▶ _The task_
Verbatim output of the lines below is required, with the images omitted.

--- START ---

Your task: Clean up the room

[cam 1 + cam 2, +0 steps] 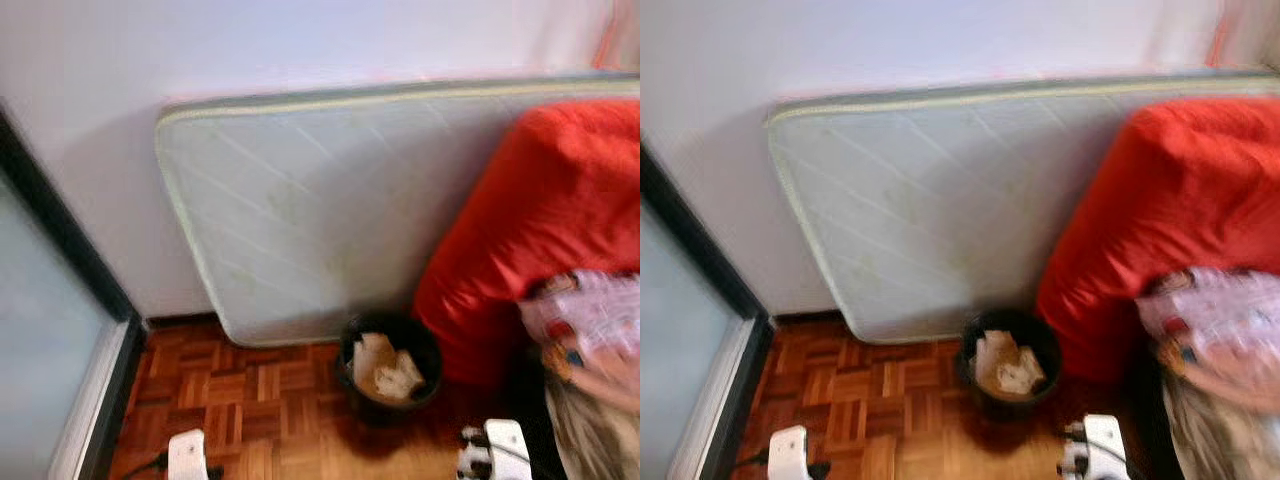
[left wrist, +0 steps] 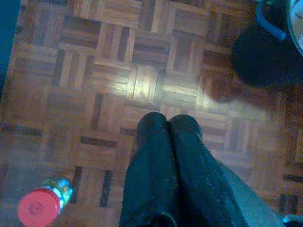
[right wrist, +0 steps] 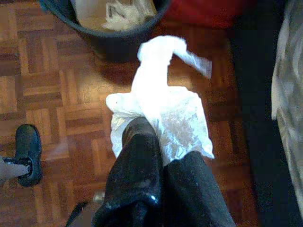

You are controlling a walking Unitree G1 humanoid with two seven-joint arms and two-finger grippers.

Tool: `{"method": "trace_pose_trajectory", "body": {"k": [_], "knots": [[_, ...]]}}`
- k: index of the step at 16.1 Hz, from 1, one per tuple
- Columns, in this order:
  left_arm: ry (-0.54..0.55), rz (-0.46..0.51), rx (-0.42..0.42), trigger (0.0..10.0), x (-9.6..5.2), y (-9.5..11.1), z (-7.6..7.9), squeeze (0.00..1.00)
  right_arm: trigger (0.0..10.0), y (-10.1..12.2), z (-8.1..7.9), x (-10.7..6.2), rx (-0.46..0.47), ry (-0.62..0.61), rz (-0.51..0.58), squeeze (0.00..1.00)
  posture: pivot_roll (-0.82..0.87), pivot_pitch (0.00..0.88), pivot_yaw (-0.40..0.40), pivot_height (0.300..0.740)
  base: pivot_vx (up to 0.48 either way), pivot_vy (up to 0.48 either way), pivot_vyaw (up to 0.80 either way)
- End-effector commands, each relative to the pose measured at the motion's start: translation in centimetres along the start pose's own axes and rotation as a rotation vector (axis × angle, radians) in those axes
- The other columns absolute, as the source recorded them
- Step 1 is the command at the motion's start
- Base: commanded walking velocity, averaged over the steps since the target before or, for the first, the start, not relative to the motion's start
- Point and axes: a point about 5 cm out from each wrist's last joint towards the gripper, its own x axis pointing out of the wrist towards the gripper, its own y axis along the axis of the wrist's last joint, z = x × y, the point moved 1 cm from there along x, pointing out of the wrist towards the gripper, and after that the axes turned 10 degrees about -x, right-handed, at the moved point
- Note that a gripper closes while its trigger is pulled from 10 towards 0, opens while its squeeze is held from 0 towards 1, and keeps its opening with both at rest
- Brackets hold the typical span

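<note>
A black waste bin (image 1: 386, 408) with crumpled paper inside stands on the parquet floor, at the foot of a leaning mattress. In the right wrist view my right gripper (image 3: 163, 142) is shut on a crumpled white tissue (image 3: 163, 90). The tissue hangs over the floor just short of the bin (image 3: 118, 42). My left gripper (image 2: 169, 122) is shut with nothing in it, pointing down at bare parquet. A small bottle with a red cap (image 2: 43, 202) lies on the floor near it. Both silver forearms show at the bottom of the eye views.
A pale mattress (image 1: 320, 210) leans on the white wall. A big red cushion (image 1: 545, 230) and patterned cloth (image 1: 590, 320) crowd the right side. A dark-framed glass door (image 1: 60, 250) bounds the left. A black foot (image 3: 27, 146) rests on the floor.
</note>
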Motion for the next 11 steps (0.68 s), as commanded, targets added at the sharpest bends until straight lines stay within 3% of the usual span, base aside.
{"method": "trace_pose_trajectory", "body": {"k": [1,9,11], "knots": [[0.013,-0.008,0.000,10.0,-0.07,-0.15,-0.35,0.00,10.0,0.50,-0.05,0.07,0.009,0.000,0.020,0.00,0.07,0.000,0.007,0.740,0.251,0.000,0.00],[0.012,-0.006,0.001,10.0,-0.03,-0.09,-0.24,0.00,10.0,0.58,-0.08,0.08,0.001,0.006,0.023,0.00,0.06,0.000,0.007,0.740,0.254,0.000,0.00],[0.012,-0.007,0.001,10.0,-0.05,-0.13,-0.24,0.00,10.0,0.63,-0.08,0.08,-0.010,0.010,0.027,0.00,0.06,0.000,0.007,0.740,0.255,0.000,0.80]]}}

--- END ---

▶ _Reply to the task_
Your task: Clean up the room

[cam 1 + cam 2, +0 steps] 
[left wrist, +0 steps] 
[right wrist, +0 steps] 

You are controlling a walking Unitree G1 humanoid with two seven-joint arms and two-finger grippers.

Tool: `{"method": "trace_pose_trajectory", "body": {"k": [_], "knots": [[_, ...]]}}`
- k: index of the step at 16.1 Hz, from 1, one per tuple
- Columns, in this order:
  left_arm: ry (-0.54..0.55), rz (-0.46..0.51), rx (-0.42..0.42), trigger (0.0..10.0), x (-9.6..5.2), y (-9.5..11.1), z (-7.6..7.9), squeeze (0.00..1.00)
  right_arm: trigger (0.0..10.0), y (-10.1..12.2), z (-8.1..7.9), x (-10.7..6.2), rx (-0.46..0.47), ry (-0.62..0.61), rz (-0.51..0.58), squeeze (0.00..1.00)
  posture: pivot_roll (-0.82..0.87), pivot_pitch (0.00..0.88), pivot_yaw (-0.40..0.40), pivot_height (0.300..0.740)
  base: pivot_vx (up to 0.48 either way), pivot_vy (up to 0.48 either way), pivot_vyaw (up to 0.80 either way)
- End-effector commands, each relative to the pose measured at the motion's start: translation in centimetres along the start pose's own axes and rotation as a rotation vector (axis × angle, radians) in those axes
- The other columns absolute, as the source recorded them
- Step 1 is the command at the motion's start
- Base: commanded walking velocity, averaged over the steps since the target before or, for the first, the start, not relative to the motion's start
- Point and axes: a point about 5 cm out from each wrist's last joint towards the gripper, its own x axis pointing out of the wrist towards the gripper, its own y axis along the axis of the wrist's last joint, z = x × y, the point moved 1 cm from there along x, pointing out of the wrist towards the gripper, and after that the axes turned 10 degrees about -x, right-handed, at the moved point
- Note that a gripper closes while its trigger is pulled from 10 towards 0, opens while its squeeze is held from 0 towards 1, and keeps its opening with both at rest
- Brackets hold the typical span

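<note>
A black waste bin (image 1: 386, 408) with crumpled paper inside stands on the parquet floor, at the foot of a leaning mattress. In the right wrist view my right gripper (image 3: 163, 142) is shut on a crumpled white tissue (image 3: 163, 90). The tissue hangs over the floor just short of the bin (image 3: 118, 42). My left gripper (image 2: 169, 122) is shut with nothing in it, pointing down at bare parquet. A small bottle with a red cap (image 2: 43, 202) lies on the floor near it. Both silver forearms show at the bottom of the eye views.
A pale mattress (image 1: 320, 210) leans on the white wall. A big red cushion (image 1: 545, 230) and patterned cloth (image 1: 590, 320) crowd the right side. A dark-framed glass door (image 1: 60, 250) bounds the left. A black foot (image 3: 27, 146) rests on the floor.
</note>
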Motion for the next 11 steps (0.68 s), as commanded, targets added at the sharpest bends until straight lines stay within 3% of the usual span, base aside.
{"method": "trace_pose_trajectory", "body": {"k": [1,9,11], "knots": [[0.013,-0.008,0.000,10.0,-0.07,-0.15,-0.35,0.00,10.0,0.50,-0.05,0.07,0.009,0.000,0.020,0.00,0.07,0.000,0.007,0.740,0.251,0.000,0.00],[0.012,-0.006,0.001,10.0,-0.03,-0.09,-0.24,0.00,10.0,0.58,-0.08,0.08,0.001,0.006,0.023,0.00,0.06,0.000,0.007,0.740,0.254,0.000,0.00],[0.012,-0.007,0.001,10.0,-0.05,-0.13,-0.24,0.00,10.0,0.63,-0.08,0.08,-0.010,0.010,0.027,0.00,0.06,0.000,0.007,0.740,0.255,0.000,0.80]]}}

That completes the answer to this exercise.